それ以外には何の音もしない、荒野の夜だった。
「まさか王都の外に出るとは思わず、思わぬ長旅になってしまうかもしれません。申し訳ございません」
アルトが御者台で小さく頭を下げた。
「何を仰っているの、アルトさん。探しものの依頼をしたのは私のほうですよ」
「……本当に、ありがとうございます」
アルトは、今度は深く頭を下げた。
「それに……何だか……とても気持ちいいわ」
「……」
「王都の灯りから離れて、月明かりがこんなにもきれいなものだと初めて知ったわ。周りには何もなくて、この王国にアルトさんと私だけになったみたい」
そのとき、ノクスが小さく鼻を鳴らした。
「あら、ごめんなさい。アルトさんと私と、ノクスさんね」
「王国に私たちだけだったら、いろいろな面倒なこともないのでしょうね」
「……どうでしょう」
「あら。私が面倒を起こすとでも言うの?」
アルトは、どこか寂しそうに小さく笑った。
「いえ。クラリス様は、それでもどこかで苦しんでいる人がいないか、探しに行くのではないかと思うのです」
「王国に私たちしかいなかったとしても?」
「はい。

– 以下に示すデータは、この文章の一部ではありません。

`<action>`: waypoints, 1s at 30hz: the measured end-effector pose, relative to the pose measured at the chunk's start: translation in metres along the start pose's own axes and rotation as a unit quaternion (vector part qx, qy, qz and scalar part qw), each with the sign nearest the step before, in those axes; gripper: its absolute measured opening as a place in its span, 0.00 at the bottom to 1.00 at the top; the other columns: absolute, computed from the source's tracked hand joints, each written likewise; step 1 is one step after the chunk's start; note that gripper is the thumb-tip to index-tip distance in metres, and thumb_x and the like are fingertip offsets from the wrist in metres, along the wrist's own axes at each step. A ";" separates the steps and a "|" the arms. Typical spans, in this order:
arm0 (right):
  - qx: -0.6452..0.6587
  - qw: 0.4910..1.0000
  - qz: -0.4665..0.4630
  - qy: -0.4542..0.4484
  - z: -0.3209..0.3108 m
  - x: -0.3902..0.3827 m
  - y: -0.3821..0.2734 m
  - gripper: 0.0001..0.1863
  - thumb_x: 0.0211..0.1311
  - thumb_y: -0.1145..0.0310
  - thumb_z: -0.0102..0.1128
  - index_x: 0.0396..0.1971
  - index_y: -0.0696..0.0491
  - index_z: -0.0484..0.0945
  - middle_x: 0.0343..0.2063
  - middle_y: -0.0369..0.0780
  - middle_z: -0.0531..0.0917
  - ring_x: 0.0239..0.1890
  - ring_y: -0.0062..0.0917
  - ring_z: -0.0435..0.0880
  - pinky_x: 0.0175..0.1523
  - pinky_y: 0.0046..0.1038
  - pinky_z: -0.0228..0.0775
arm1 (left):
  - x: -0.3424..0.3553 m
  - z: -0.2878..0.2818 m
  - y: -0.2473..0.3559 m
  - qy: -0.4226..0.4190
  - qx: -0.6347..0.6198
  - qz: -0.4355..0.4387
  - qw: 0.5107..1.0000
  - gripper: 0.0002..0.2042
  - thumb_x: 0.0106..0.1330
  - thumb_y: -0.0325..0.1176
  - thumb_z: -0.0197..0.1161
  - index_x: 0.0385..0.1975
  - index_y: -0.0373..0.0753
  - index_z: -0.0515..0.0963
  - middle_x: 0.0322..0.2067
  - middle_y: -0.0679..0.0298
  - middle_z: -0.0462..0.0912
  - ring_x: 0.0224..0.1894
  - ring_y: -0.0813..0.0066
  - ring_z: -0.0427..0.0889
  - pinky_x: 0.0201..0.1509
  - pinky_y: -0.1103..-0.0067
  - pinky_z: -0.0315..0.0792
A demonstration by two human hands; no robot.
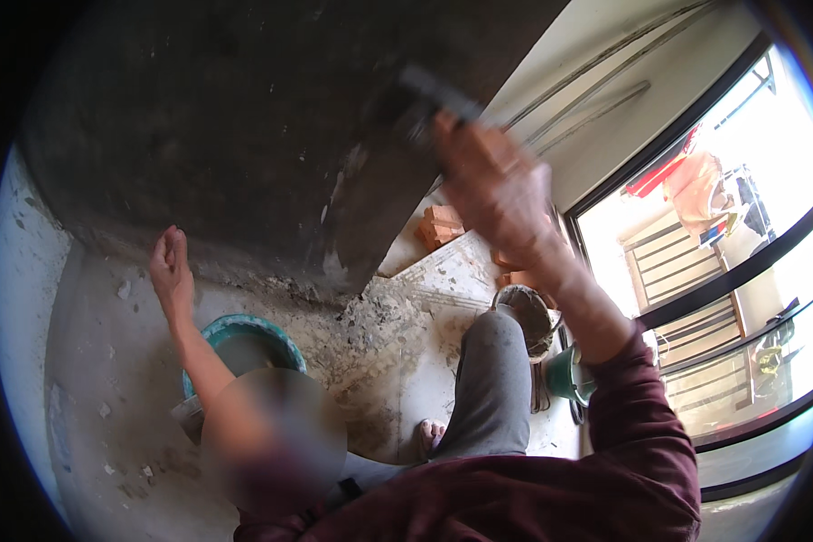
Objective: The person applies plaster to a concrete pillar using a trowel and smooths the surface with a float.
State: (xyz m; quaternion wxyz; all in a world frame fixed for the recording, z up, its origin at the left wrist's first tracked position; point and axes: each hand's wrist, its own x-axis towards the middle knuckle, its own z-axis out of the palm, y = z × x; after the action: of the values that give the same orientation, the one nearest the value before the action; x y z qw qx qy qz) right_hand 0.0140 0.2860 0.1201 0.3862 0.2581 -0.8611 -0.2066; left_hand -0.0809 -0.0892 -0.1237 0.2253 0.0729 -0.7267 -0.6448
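My right hand is raised against a dark grey, plastered wall. Its fingers are wrapped around the handle of a plastering trowel, smeared by motion, near the wall's right edge. Farther left and lower, my left hand hangs in front of the wall's foot with its fingers stretched out and nothing in it. Beneath that forearm stands a round green tub with grey contents, partly hidden by the arm and a blurred patch.
Crumbled mortar lies along the wall's base. Orange bricks sit beyond the wall's corner. By my right leg are a mortar-caked bucket and a green bucket. A dark-framed window fills the right side.
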 end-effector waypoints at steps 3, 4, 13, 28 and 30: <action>0.131 0.990 0.004 -0.051 0.021 -0.040 -0.036 0.27 0.47 0.75 0.60 0.53 0.59 0.75 0.35 0.39 0.76 0.37 0.31 0.80 0.30 0.33 0.79 | -0.004 0.021 0.008 -0.010 -0.017 -0.005 1.000 0.26 0.72 0.48 0.57 0.58 0.29 0.72 0.54 0.52 0.77 0.59 0.65 0.75 0.62 0.75 0.67; 0.177 0.979 -0.004 -0.102 0.018 -0.049 -0.042 0.31 0.42 0.73 0.64 0.54 0.58 0.74 0.35 0.40 0.77 0.36 0.32 0.80 0.30 0.33 0.79 | -0.005 0.024 0.007 -0.011 -0.023 -0.009 1.000 0.26 0.72 0.48 0.57 0.58 0.29 0.72 0.54 0.52 0.77 0.59 0.65 0.75 0.62 0.75 0.67; 0.003 0.988 0.095 0.123 -0.068 0.033 0.074 0.30 0.46 0.70 0.68 0.55 0.53 0.76 0.36 0.42 0.80 0.35 0.35 0.83 0.39 0.36 0.76 | -0.003 0.000 0.001 -0.019 -0.006 -0.009 1.000 0.27 0.71 0.47 0.58 0.58 0.29 0.72 0.56 0.54 0.76 0.60 0.68 0.74 0.64 0.77 0.65; -0.021 0.985 0.086 0.147 -0.055 0.018 0.050 0.32 0.42 0.70 0.68 0.55 0.49 0.77 0.37 0.38 0.79 0.36 0.33 0.81 0.38 0.35 0.78 | -0.003 0.000 0.000 -0.002 -0.006 -0.021 1.000 0.28 0.68 0.49 0.62 0.57 0.31 0.72 0.56 0.53 0.74 0.60 0.64 0.74 0.62 0.74 0.67; -0.002 0.987 0.098 0.127 -0.057 0.031 0.056 0.32 0.44 0.71 0.67 0.56 0.49 0.77 0.34 0.40 0.79 0.35 0.33 0.82 0.39 0.35 0.76 | -0.003 0.003 -0.004 -0.013 -0.013 -0.020 1.000 0.28 0.68 0.49 0.62 0.57 0.31 0.72 0.56 0.53 0.74 0.60 0.63 0.74 0.62 0.74 0.67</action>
State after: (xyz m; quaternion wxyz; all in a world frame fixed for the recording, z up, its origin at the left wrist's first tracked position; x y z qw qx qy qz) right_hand 0.0243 0.3019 0.2037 0.5109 0.1959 -0.8261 -0.1351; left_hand -0.0805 -0.0858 -0.1279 0.2039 0.0758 -0.7197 -0.6593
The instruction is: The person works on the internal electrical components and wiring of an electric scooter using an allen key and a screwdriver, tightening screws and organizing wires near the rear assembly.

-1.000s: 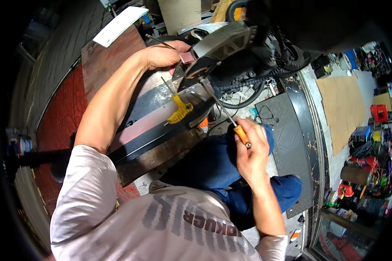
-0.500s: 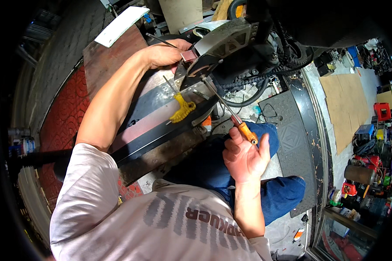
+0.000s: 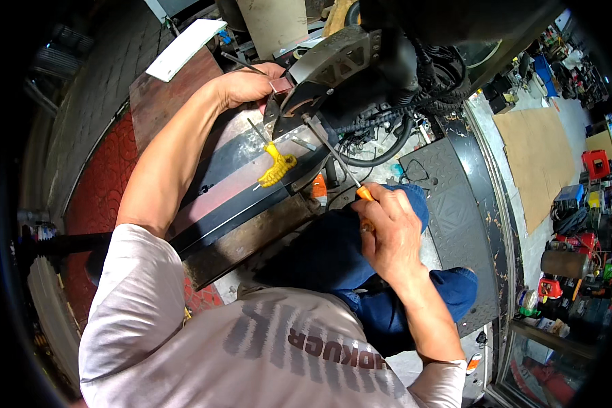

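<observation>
My right hand (image 3: 392, 228) is closed round the orange handle of a long screwdriver (image 3: 340, 160), whose shaft slants up and left to a dark curved bracket (image 3: 302, 105). My left hand (image 3: 248, 87) is at the far side of that bracket, beside a small reddish block (image 3: 281, 85); its fingers curl in and are partly hidden, so what they grip does not show. A thin dark rod (image 3: 241, 62) sticks out past this hand. Between my arms, a yellow T-handled driver (image 3: 277, 166) lies on a long grey and pinkish panel (image 3: 214, 197).
A grey metal frame part (image 3: 340, 61) with cut-outs and dark machinery with cables stand ahead. A white slab (image 3: 187, 51) rests on a brown board (image 3: 170, 88) at far left. At right are a black ramp plate (image 3: 449, 217), cardboard (image 3: 534, 160) and crowded tools (image 3: 578, 251).
My right hand has turned over and closed round the screwdriver handle, where its palm faced up with loosely spread fingers. My left hand stays at the bracket; the whole view has shifted slightly.
</observation>
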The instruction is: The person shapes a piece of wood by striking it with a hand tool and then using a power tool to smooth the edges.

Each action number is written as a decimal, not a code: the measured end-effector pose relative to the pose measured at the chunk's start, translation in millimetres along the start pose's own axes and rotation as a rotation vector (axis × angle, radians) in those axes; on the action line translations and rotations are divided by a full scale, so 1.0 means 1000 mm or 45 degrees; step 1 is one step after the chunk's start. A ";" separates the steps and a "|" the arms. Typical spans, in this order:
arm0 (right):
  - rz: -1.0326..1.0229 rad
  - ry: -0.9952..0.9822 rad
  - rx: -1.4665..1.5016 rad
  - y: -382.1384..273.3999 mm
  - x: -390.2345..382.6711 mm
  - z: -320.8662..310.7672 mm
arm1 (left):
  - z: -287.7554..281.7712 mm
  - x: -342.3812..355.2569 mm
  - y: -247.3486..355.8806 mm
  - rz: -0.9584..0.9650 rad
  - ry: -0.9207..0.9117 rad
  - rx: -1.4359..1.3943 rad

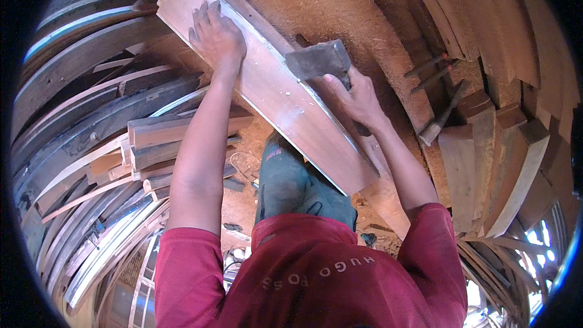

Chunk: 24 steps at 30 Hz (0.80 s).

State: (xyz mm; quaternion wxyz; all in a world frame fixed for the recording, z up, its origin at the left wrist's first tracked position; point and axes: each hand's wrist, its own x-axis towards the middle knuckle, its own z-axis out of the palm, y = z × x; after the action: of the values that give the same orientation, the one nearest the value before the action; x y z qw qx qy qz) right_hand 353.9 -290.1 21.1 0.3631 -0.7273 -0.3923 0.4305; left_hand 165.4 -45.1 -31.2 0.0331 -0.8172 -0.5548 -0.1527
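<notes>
A long pale wooden board (291,115) with a white edge runs diagonally in front of me, from upper left toward my legs. My left hand (220,39) lies on its upper part with fingers spread. My right hand (355,94) grips the dark handle of a broad, flat-headed metal hatchet (316,58), whose head is at the board's right edge, around the middle of its length. Small light chips lie on the board's face. Another piece of wood (388,203) shows behind the board at lower right.
Stacked planks and offcuts (91,115) fill the left side, with more timber blocks (498,164) on the right. Several long dark tools (443,115) rest on a sawdust-covered timber at upper right. The sawdust-strewn floor (243,146) shows beside my legs, with scraps on it.
</notes>
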 end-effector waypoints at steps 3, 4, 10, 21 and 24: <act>0.122 0.085 0.149 -0.004 0.009 -0.001 | 0.002 0.001 0.001 -0.001 0.002 -0.054; 0.154 0.081 0.159 -0.004 0.006 0.000 | 0.001 -0.002 0.002 -0.009 -0.031 -0.086; 0.159 -0.090 -0.003 0.011 -0.009 -0.013 | -0.001 0.004 -0.002 -0.010 -0.072 -0.089; 0.171 -0.090 0.016 0.015 -0.021 -0.011 | 0.000 0.000 -0.003 0.006 -0.056 -0.073; 0.062 0.088 0.045 0.009 -0.017 -0.010 | -0.001 -0.001 0.002 0.012 -0.039 -0.096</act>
State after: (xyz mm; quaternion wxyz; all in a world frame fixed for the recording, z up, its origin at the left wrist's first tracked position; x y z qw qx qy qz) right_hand 359.9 -310.7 22.5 0.3787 -0.7444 -0.3540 0.4209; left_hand 166.7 -47.1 -29.9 -0.0055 -0.8227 -0.5452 -0.1610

クラリス様なら、きっとそうすると思います」
「変なの」
そこで、クラリスがはっとした。
「ごめんなさい。私ったら、変な話ばかりして。アルトさんは、そんな気分ではないわよね。これから、リディア様に会いに行くのですから」
アルトは首を振った。
「いえ……この静かな夜のおかげでしょうか。とても気持ちが落ち着いているのです」
「そう……」
クラリスが、馬車の窓から月を見上げる。
「本当に、すてきな夜ね」
「はい」
「きっとリディア様もご無事で、お元気にされているはずだわ」
「はい」
辻馬車が、静かな夜の、王国の荒野を駆けていく。
その御者が、遠い過去に失ったものを探して。